A 23-year-old with severe peanut allergy develops hypotension, bronchospasm, and urticaria within minutes of exposure.
Explain the immunopathogenesis of this reaction, including the key cytokines involved in sensitisation and effector phases.

  • Sensitisation: Allergen exposure → Th2 activation → IL-4, IL-13 induce B-cell class switch to IgE → binds FcεRI on mast cells/basophils.

  • Re-exposure: Allergen cross-links IgE → mast cell degranulation → histamine, leukotrienes, prostaglandins cause vasodilation, oedema, bronchospasm.

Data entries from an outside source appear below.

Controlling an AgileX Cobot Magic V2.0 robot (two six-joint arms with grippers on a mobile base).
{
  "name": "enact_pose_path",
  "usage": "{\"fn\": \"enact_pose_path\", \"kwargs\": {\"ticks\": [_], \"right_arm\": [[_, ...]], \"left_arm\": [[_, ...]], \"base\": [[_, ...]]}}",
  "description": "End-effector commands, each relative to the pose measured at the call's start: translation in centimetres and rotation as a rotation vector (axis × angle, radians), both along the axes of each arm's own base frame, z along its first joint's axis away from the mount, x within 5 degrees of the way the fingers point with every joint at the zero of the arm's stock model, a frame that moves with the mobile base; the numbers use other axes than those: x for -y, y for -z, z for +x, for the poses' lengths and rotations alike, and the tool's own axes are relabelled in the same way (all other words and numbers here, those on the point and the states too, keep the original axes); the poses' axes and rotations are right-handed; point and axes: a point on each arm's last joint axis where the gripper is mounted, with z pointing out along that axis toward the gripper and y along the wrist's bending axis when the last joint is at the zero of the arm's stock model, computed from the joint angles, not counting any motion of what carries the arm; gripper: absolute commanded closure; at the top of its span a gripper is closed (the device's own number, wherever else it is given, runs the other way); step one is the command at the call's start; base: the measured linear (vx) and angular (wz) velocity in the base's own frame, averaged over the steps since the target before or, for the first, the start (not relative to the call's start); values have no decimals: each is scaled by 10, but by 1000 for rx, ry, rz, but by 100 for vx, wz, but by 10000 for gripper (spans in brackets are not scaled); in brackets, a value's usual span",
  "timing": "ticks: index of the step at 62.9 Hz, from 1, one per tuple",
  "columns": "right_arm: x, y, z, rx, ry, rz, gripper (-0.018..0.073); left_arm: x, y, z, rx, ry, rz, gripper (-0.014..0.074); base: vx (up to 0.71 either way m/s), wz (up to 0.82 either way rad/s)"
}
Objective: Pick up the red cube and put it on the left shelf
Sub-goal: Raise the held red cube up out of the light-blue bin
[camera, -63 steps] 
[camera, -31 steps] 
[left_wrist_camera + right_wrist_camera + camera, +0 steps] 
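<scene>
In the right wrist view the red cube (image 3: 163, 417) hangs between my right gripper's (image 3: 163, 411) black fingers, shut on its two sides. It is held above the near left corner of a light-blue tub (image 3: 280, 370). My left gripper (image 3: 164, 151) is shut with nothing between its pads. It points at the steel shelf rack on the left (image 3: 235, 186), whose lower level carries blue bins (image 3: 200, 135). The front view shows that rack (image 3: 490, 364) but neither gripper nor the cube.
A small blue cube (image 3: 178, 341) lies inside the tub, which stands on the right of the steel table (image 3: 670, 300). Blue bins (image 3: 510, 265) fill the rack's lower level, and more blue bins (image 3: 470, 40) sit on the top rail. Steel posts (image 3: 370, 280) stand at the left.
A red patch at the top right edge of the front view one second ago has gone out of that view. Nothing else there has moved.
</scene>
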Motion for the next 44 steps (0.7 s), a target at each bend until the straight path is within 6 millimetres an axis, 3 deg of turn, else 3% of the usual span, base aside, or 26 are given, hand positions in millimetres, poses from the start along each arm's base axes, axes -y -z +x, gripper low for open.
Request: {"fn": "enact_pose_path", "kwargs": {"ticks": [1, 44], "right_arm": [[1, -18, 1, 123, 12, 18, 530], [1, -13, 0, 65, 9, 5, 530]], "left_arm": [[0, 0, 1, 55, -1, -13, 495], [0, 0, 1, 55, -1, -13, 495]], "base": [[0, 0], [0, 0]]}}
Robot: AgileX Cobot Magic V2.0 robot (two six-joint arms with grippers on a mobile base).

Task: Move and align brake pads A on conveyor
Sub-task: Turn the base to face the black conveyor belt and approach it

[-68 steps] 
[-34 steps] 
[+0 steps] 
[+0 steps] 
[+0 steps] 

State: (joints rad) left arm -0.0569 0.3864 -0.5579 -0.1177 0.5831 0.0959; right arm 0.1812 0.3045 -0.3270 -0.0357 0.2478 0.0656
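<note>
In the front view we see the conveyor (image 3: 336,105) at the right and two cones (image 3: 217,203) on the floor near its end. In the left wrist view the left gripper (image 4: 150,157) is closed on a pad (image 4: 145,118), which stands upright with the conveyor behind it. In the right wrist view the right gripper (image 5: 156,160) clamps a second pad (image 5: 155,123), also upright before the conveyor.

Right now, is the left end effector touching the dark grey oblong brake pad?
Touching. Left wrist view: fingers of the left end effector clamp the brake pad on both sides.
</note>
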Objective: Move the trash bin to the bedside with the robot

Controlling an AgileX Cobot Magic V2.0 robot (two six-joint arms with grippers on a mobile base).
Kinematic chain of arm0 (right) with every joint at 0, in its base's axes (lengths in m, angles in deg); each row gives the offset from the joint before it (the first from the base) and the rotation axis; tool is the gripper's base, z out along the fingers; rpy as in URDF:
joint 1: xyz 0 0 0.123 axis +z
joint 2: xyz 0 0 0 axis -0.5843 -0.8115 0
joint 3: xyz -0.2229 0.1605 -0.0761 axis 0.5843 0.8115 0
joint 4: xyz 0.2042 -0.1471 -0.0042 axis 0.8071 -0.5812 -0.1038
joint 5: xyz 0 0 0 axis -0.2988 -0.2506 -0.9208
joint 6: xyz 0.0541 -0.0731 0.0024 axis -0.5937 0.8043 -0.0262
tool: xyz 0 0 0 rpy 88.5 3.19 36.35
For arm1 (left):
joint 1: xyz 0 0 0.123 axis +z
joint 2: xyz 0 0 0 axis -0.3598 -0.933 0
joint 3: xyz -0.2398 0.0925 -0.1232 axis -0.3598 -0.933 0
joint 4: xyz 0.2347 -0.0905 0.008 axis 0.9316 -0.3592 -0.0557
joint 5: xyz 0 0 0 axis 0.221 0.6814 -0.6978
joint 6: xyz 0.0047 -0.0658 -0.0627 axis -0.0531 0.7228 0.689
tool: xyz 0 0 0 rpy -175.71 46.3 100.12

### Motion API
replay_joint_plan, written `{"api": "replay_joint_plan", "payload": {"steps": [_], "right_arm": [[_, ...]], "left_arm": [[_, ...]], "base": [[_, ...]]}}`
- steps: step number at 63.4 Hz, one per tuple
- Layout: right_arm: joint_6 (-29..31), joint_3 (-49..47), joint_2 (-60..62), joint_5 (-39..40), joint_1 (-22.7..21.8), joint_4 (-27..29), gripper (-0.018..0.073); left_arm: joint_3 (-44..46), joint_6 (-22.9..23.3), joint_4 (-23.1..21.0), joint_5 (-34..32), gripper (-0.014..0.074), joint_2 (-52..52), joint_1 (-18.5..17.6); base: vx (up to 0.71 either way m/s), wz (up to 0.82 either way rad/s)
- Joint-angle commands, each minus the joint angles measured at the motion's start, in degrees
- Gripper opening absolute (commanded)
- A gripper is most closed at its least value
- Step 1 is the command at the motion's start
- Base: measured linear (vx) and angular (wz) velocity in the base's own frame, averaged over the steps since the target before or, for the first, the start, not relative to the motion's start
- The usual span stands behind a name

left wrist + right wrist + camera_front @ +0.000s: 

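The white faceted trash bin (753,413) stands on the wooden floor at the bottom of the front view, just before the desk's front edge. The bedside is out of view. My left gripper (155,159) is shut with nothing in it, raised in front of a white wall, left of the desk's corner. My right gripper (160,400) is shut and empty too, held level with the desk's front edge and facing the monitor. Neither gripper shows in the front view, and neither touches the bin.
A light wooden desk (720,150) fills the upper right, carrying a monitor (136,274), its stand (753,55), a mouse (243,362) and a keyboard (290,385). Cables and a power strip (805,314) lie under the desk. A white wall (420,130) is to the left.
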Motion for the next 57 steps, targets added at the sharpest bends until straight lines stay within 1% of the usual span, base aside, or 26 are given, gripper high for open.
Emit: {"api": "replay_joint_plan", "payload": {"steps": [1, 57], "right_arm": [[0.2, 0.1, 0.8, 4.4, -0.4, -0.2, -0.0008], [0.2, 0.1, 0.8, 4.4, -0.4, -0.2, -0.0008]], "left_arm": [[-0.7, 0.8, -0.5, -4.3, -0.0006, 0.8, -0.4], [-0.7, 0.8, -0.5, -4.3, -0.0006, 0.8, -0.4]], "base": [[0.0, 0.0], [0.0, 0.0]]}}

  • Late phase: cytokine release; IL-5 recruits eosinophils → sustained inflammation.

500

A 29-year-old with drug-resistant temporal lobe epilepsy from mesial temporal sclerosis has failed two appropriate ASMs.
Next best definitive management option? Two counselling points for safety/legalities.

Refer for epilepsy surgery evaluation (e.g., anterior temporal resection).
Counselling: no driving ≥6 months after a seizure (Austroads); avoid swimming alone/heights/machinery and provide seizure first-aid advice.